Set against these liberal pressures is Clinton himself. He campaigned as “a new kind of Democrat.” He denounced the “brain-dead policies” of both political parties. He rejected liberalism and conservatism as “false choices.” He said his policies represent a “third way,” different from discredited Republican trickle-down economics and discredited Democratic tax-and-spend economics. He called it “invest and grow” economics.

There seem to be two sides of Clinton. One is the liberal/anti-war/Rhodes Scholar/Hillary side. The other is the moderate/Southern/governor/Democratic Leadership Council side. It will be interesting to see which one of them becomes President next year.

It will be even more interesting if both become President. If Clinton is as skillful a politician as he seems, he may be able to keep his liberal base while reaching out to moderates and Perot voters.

Perot voters want action, not ideology.
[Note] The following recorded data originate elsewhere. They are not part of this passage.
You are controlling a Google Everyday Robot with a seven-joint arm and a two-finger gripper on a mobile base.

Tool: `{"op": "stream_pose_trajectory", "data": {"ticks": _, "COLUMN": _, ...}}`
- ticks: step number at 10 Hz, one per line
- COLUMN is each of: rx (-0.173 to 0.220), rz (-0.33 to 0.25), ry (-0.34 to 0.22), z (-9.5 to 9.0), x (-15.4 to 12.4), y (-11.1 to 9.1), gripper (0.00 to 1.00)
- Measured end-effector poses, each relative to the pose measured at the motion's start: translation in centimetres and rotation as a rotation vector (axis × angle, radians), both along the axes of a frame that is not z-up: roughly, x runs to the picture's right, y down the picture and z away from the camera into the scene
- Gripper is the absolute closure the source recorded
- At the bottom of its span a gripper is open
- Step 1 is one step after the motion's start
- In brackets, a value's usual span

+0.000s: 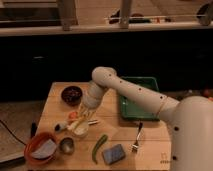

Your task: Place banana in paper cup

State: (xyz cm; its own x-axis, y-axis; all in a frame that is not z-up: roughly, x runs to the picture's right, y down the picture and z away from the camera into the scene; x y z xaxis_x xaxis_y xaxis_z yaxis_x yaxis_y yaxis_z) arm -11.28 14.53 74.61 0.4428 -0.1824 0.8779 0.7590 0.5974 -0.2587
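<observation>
My gripper (82,120) hangs from the white arm and points down at the left middle of the wooden table (150,145). It is directly above the paper cup (80,132), a small cream round cup. A slim pale-yellow banana (90,121) shows at the gripper's tip, just over the cup's rim and sticking out to the right. The gripper hides part of the banana and of the cup's mouth. I cannot tell whether the banana is inside the cup or held above it.
A small orange item (73,115) lies left of the gripper. A metal cup (66,145) and an orange bowl (41,148) stand front left. A green pod (99,147), blue sponge (114,153) and fork (136,140) lie in front. A dark bowl (72,94) and green tray (131,107) are behind.
</observation>
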Motion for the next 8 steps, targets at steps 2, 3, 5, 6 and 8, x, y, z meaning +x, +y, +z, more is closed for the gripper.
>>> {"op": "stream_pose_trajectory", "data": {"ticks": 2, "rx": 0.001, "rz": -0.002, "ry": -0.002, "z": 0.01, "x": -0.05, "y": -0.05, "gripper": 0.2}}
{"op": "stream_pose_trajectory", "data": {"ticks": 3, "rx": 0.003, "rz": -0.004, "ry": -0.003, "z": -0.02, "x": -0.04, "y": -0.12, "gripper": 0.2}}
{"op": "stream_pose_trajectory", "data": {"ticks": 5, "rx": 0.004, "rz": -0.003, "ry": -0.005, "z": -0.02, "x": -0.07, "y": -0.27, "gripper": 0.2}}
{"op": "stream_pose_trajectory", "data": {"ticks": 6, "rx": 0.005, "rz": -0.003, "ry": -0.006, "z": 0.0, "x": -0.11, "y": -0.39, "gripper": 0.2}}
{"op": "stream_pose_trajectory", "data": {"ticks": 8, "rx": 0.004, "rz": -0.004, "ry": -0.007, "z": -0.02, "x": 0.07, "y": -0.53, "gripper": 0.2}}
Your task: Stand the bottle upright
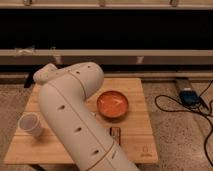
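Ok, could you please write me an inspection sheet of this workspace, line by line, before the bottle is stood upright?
Surface: light wooden table, partly covered by the big white robot arm.
Job's things: slim whitish bottle: nothing seen; it may be hidden behind the arm.
Clutter: round orange bowl on the table, right of the arm; white paper cup, upright, near the table's left edge; small dark oblong object beside the arm, kind cannot be told.
Grippers: gripper, the dark tip at the arm's end, over the table's far left corner.
Cables: black cables on the floor right of the table, near a blue-grey box.
Surroundings: speckled floor; dark wall with pale horizontal rails.
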Robot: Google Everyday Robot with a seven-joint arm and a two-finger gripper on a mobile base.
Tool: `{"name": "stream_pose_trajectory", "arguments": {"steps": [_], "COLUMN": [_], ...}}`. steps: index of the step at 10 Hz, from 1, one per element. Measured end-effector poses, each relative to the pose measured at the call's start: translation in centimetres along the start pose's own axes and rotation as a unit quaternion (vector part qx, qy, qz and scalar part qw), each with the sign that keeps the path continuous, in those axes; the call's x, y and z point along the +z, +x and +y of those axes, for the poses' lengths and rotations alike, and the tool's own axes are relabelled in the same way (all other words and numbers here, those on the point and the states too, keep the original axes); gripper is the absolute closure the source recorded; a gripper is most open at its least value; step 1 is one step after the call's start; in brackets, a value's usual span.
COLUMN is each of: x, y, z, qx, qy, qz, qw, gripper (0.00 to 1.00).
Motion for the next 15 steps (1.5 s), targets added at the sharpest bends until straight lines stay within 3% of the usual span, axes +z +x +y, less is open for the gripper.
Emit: {"name": "stream_pose_trajectory", "arguments": {"steps": [5,15], "x": [0.3,1.1], "y": [0.3,-0.7], "z": [-0.2,-0.2], "qx": [-0.01,-0.025], "qy": [0.014,0.031], "qz": [0.057,0.101], "qw": [0.9983,0.9941], "gripper": [0.2,0.2]}}
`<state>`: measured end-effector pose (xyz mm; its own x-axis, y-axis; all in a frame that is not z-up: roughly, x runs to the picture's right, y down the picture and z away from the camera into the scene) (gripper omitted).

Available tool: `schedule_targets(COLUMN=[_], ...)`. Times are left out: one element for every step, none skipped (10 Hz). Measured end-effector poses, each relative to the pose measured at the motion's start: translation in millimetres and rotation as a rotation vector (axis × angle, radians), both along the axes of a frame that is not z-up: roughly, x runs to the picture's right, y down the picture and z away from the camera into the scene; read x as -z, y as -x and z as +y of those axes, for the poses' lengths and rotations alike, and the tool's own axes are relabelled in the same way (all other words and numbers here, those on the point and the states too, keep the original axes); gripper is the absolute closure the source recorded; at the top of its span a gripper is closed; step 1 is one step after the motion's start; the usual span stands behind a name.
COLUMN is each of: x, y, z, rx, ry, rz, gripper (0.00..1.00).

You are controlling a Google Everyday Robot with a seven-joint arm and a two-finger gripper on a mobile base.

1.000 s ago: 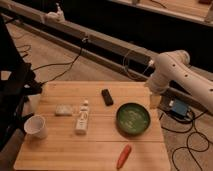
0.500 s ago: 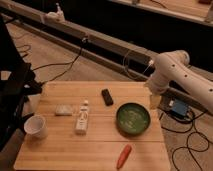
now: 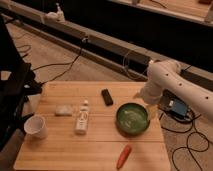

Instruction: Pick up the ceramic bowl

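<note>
The ceramic bowl [image 3: 132,118] is round, shallow and dark green with a paler mottled inside. It sits upright on the right part of the wooden table [image 3: 100,145]. My white arm [image 3: 165,80] reaches in from the right and bends down toward the table's right edge. The gripper [image 3: 151,113] hangs low just beside the bowl's right rim. I cannot tell whether it touches the rim.
A white cup [image 3: 36,126] stands at the table's left. A small white bottle [image 3: 82,117] lies left of the bowl, with a pale packet [image 3: 63,110] beside it. A black bar [image 3: 107,96] lies behind the bowl, an orange-red carrot [image 3: 123,156] in front. Cables cover the floor.
</note>
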<state>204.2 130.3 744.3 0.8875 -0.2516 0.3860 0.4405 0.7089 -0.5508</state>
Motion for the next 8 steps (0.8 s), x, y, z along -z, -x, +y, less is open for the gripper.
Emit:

Perot attracted voters because he was not a conventional politician, he promised to fix the economy and he said he would make deficit reduction a top priority. Clinton says he favors political reform. And he will make economic growth his top priority.

Advertisement

On both these issues, he can expect cooperation from Congress. There will be a lot of new faces in Congress, and almost all of them ran on a platform of cleaning up government and ending the gridlock. They want to prove to the voters that they can make government work.

What about the deficit? Neither Clinton nor the new Democrats in Congress promised to make deficit reduction a top priority. But it may not matter too much if they can get the economy growing. A booming economy alleviates the deficit. Why? Because if people are making more money, they pay more taxes. As Perot would say, it’s just that simple.

Clinton will be judged by his ability to turn the economy around. Once he does that, he can move in any direction he wants. Roosevelt sold the New Deal, a vast expansion of federal spending and power, because it brought prosperity. Reagan sold Reaganomics, a retrenchment of federal spending and power, because it produced economic recovery.

Bush and Jimmy Carter had major foreign-policy achievements, but they couldn’t sell the voters anything because they allowed the economy to deteriorate. Carter and Bush were defeated for reelection, and their parties paid a heavy price. The big lesson of Bush’s defeat is: Don’t ignore the economy, stupid.